5. Kehadiran PP 26 Tahun 2023 mempertajam Kriminalisasi terhadap nelayan yang menolak penambangan pasir. Hal ini pernah terjadi di Kampung Kuala Teladas (Tulang Bawang) dan Desa Margasari (Lampung Timur).

6. Dalam merumuskan kebijakan, Pemerintah perlu mendengar masukan dari nelayan terkait fakta dan temuan di lapangan. PP 26/2023 sama sekali tidak mendengar masukan dari para nelayan.

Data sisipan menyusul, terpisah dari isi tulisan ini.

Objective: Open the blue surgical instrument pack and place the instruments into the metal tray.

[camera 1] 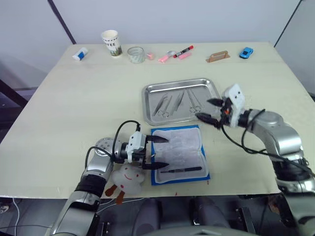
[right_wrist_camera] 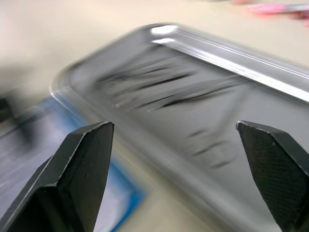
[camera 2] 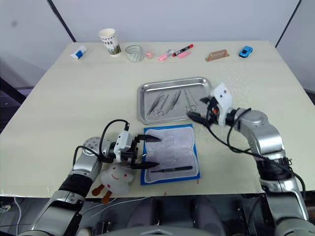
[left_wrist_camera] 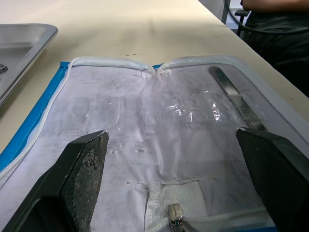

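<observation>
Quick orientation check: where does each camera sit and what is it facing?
Head stereo pair: looks down over the table, both arms showing.
Left wrist: along the open left pincer at the blue surgical instrument pack, one instrument inside.
Right wrist: along the open right pincer at the metal tray.
Shared: pack and tray.

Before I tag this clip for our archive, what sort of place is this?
Probably a robot test bench, not a clinic: a plain table holding a metal tray of instruments, an open blue surgical instrument pack, plus a toy car and paper cup.
</observation>
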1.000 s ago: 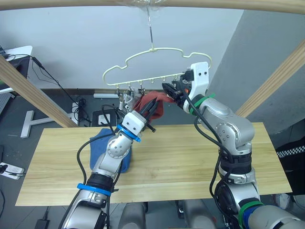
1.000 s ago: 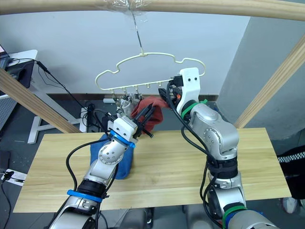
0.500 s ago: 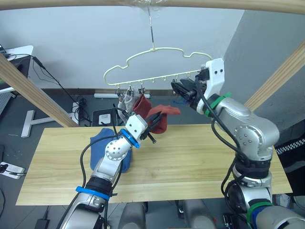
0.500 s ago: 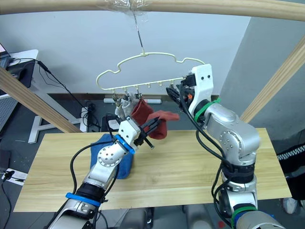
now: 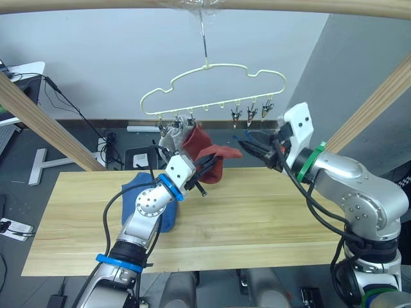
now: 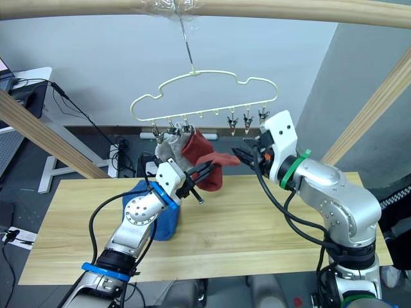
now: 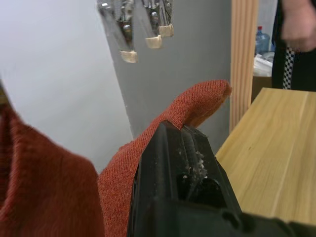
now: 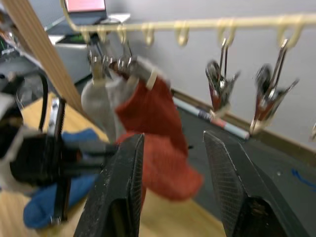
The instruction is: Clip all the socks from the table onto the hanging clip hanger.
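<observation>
The left claw (image 5: 204, 172) was clamped on the lower part of a rust-red sock (image 5: 207, 154), raised above the desk (image 5: 257, 218). The top of that sock hung from a clip at the left end of the clip hanger (image 5: 212, 90), just beside a light grey sock (image 5: 171, 136) clipped there too. The sock's loose toe end reached out toward the right claw (image 5: 252, 146), which stood open and empty, its two fingers (image 8: 123, 187) spread apart, just short of the red fabric and below three bare clips (image 5: 250, 114) at the hanger's right end. Blue socks (image 5: 146, 204) lay on the desk beneath the left arm.
</observation>
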Tool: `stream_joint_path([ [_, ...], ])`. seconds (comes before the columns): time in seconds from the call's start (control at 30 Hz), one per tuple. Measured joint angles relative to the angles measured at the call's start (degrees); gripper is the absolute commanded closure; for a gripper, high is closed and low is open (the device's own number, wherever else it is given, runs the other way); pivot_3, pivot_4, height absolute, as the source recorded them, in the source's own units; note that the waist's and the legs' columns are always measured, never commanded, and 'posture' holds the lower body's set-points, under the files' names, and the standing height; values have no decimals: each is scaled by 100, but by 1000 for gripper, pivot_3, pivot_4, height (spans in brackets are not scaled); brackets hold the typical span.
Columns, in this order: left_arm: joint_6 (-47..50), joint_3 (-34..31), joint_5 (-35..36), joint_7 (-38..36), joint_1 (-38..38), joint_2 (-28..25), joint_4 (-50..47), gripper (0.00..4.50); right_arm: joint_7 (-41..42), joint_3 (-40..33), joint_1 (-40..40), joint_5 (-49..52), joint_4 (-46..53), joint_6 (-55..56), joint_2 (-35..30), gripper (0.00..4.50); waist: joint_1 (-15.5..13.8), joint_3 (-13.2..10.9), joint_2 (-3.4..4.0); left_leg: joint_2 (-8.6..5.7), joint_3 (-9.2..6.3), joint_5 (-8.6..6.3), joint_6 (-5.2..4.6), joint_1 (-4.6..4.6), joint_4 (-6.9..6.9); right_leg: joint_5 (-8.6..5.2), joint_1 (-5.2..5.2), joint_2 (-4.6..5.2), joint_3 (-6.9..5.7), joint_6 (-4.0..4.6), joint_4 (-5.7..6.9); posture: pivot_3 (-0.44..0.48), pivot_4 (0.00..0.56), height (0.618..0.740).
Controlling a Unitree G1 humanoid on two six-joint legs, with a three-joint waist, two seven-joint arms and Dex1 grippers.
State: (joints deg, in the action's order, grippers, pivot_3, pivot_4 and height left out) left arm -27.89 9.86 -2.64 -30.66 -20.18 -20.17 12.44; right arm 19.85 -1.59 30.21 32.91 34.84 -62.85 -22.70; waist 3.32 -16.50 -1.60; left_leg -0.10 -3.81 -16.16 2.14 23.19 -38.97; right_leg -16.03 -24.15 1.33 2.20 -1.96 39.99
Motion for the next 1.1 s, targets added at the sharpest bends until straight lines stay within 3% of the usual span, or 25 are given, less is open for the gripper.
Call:
stream_joint_path([
  [0.13, 95, 112, -56, -351, 141, -317, -61, 4500, 0, 137, -39, -18, 53, 85, -25, 2554, 5, 2, 1, -1, -1, 1, -1, -2, 0, 0, 1, -1, -1, 0, 1, -40, 227, 720],
  [0.27, 1062, 654, -449, -1201, 273, -830, 93, 4500, 128, 331, -180, 3, 217, 100, -149, 2554, 3, 4, 2, -9, -4, 1, -2, -2, 1, 0, 4, -7, -1, -1, -1, -45, 225, 720],
  [0.4, 1610, 903, -529, -1632, 388, -890, 115, 4500, 264, 494, -275, -1, 273, 107, -328, 2554, -2, 4, 2, -10, -7, 2, -3, 1, 0, 0, 3, 0, -2, -1, -2, -52, 225, 720],
  [0.57, 2326, 942, -522, -1908, 510, -1028, -35, 3304, 352, 572, -497, -45, 309, 207, -566, 2473, -2, 5, 2, -8, -14, 3, -5, 0, 0, 0, 5, 0, -6, 0, 1, -58, 229, 720],
  [0.87, 2617, 760, 39, -2515, 832, -1328, -804, 657, 455, 614, -649, -157, 294, 442, -790, 2473, -4, 6, 2, -6, -14, 3, -5, 0, -1, 0, 7, 3, -4, 0, -1, -53, 236, 720],
  [1.1, 2467, 454, 184, -1823, 971, -883, -1124, 657, 367, 610, -601, -337, 104, 681, -659, 2473, 1, 7, 0, -6, -15, 4, -5, -2, -2, 0, 8, 3, -4, 0, 2, -60, 234, 720],
])
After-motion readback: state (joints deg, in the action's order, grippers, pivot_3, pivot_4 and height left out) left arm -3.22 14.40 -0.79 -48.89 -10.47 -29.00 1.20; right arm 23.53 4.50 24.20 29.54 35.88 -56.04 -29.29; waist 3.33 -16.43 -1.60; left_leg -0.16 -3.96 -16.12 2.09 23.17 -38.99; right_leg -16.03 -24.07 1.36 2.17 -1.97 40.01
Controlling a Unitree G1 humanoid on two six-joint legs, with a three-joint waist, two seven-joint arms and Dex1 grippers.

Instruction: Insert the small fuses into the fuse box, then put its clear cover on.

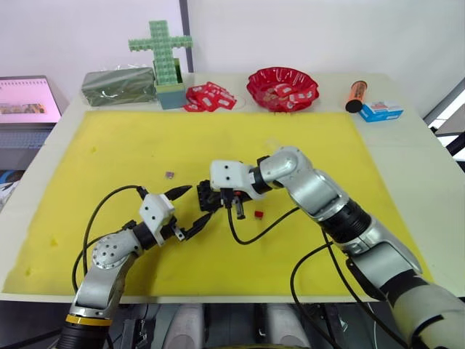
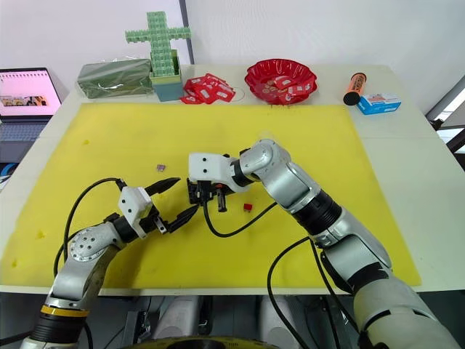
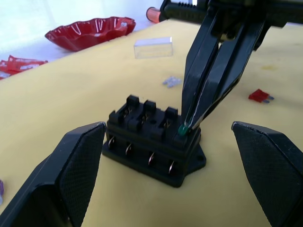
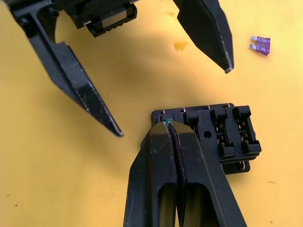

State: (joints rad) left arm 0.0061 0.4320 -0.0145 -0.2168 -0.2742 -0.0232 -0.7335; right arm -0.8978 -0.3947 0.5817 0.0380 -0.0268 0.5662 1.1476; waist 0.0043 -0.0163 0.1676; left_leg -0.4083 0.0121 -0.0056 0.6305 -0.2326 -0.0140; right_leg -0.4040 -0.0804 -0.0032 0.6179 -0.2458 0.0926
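Observation:
The black fuse box (image 1: 206, 198) sits mid-mat on the yellow mat (image 1: 131, 145). My right gripper (image 4: 169, 125) reaches down from above, shut on a green fuse (image 3: 182, 130) at the box's end slot. My left gripper (image 1: 200, 202) is open, with one finger on either side of the box and touching nothing. A red fuse (image 1: 259, 214) lies just right of the box. A purplish fuse (image 1: 169, 174) lies to its left, and a pale fuse (image 3: 171, 82) behind it. The clear cover (image 3: 152, 47) rests on the mat farther back.
Along the table's far edge stand a red bowl (image 1: 282, 89), red-white packets (image 1: 209, 97), a green block cross (image 1: 161, 51), a green box (image 1: 118, 86), an orange tube (image 1: 355, 95) and a blue-white box (image 1: 381, 110). A laptop (image 1: 27, 99) sits far left.

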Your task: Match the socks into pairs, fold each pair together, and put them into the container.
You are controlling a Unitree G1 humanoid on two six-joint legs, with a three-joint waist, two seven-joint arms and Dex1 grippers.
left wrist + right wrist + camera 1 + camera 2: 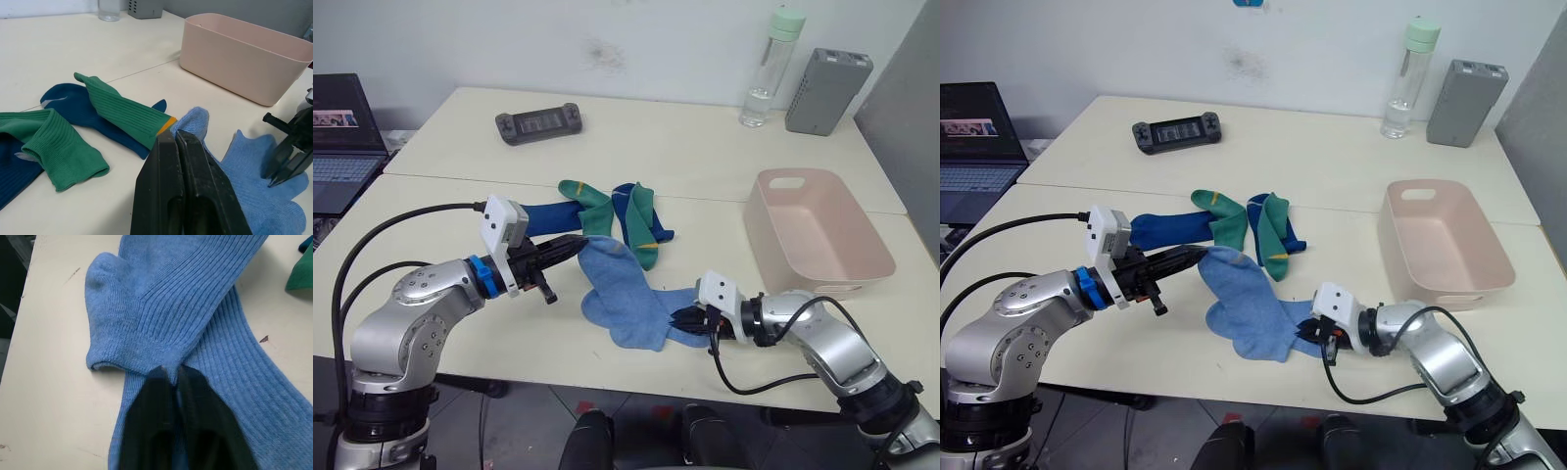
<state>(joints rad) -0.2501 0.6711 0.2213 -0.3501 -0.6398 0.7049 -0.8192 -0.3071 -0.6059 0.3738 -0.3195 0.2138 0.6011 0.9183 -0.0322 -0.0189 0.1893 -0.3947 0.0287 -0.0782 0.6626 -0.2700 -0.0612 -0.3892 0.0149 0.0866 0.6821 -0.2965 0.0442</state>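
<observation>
I've got both grippers, left (576,245) and right (679,319), pinched on the light blue socks (622,294) near the table's front edge; uneven pull could slip one, misaligning the fold.

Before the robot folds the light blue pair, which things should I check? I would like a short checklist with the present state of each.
1. Left gripper holds one end of the light blue socks: ok, fingers closed on the fabric.
2. Right gripper holds the other end: ok, fingers pinch the fabric.
3. Two light blue socks lie stacked: ok, one lies over the other in the right wrist view.
4. Green socks and dark blue socks apart from the pair: cannot tell, one green sock lies very close.
5. Pink container empty and upright: ok.
</observation>
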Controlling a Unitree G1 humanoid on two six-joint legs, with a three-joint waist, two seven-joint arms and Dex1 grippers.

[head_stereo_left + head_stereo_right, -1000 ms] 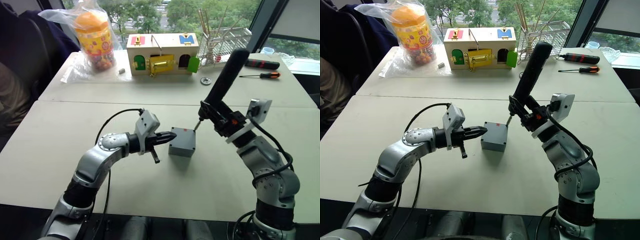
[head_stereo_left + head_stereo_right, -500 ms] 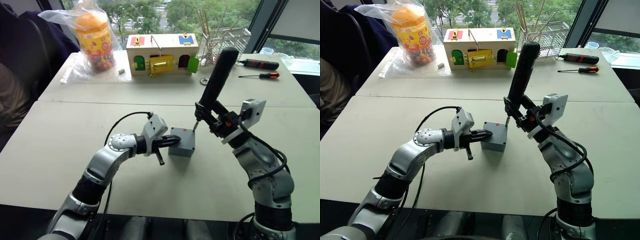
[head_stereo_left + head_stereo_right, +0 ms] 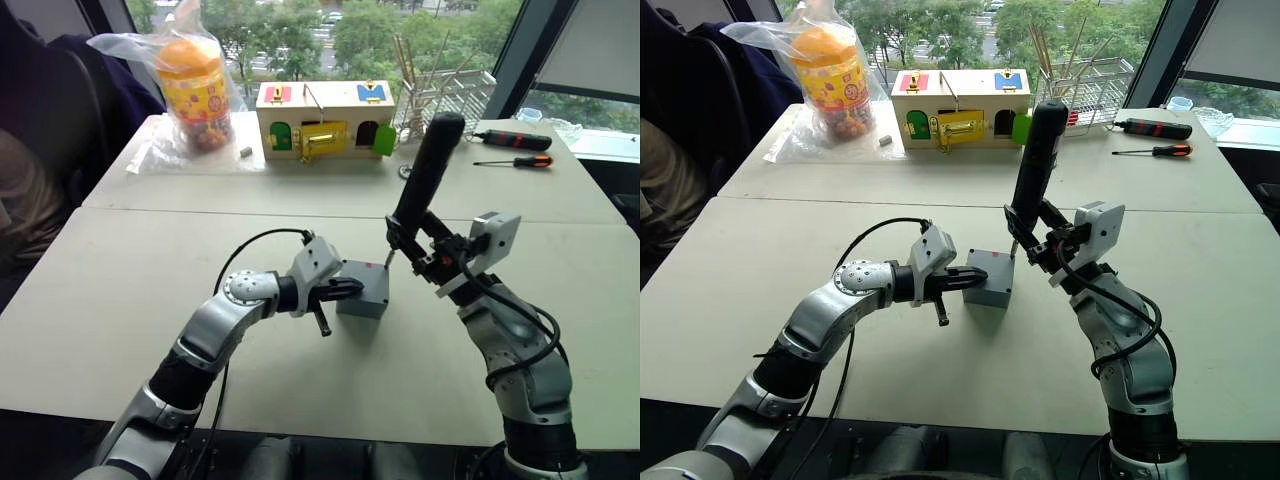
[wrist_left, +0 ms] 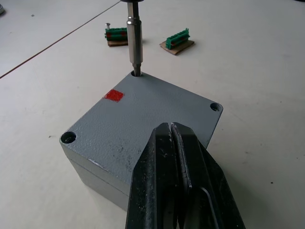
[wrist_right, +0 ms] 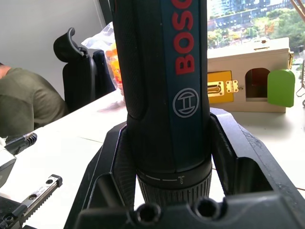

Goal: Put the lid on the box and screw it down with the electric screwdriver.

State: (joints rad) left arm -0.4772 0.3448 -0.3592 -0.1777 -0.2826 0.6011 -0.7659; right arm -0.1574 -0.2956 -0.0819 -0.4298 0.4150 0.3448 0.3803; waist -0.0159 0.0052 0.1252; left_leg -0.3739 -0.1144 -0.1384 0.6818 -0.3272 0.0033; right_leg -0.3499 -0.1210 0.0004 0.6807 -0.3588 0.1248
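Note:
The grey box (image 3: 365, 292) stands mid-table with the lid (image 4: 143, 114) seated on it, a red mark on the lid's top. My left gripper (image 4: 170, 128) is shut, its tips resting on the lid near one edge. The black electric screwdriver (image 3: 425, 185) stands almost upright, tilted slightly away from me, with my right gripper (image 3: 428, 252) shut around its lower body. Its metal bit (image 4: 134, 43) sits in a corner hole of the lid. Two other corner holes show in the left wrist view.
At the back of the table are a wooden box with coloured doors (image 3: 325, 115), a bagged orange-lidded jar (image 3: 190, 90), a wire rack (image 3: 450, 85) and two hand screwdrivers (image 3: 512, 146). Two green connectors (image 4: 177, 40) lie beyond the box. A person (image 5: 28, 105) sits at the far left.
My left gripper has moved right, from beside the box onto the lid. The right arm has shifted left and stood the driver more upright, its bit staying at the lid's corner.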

7. Nelayan Labuhan Maringgai Lampung Timur pernah melakukan pemetaan gusungan. Hasilnya, gusungan justru bermanfaat bagi nelayan:

a. sebagai penahan abrasi hutan mangrove

b. sebagai pelindung dari ombak/pemecah ombak

c. sebagai tempat perlindungan pengembang biakan habitat laut

d. sebagai tempat perlindungan alat usaha nelayan

e. sebagai tempat perlindungan/Pelabuhan kapal nelayan

f. sebagai tempat sentral mata pencarian para nelayan

8. Negara harus mengakui pengetahuan dan praktik-praktik masyarakat/nelayan lokal.

9. Terbitnya PP 26 tahun 2023 berpotensi menimbulkan kerusakan ekologis wilayah pesisir serta memperparah dampak perubahan iklim dan menghilangkan potensi blue carbon.

10. Bahwa PP 26 tahun 2023 melegitimasi penambangan pasir laut di Provinsi Lampung.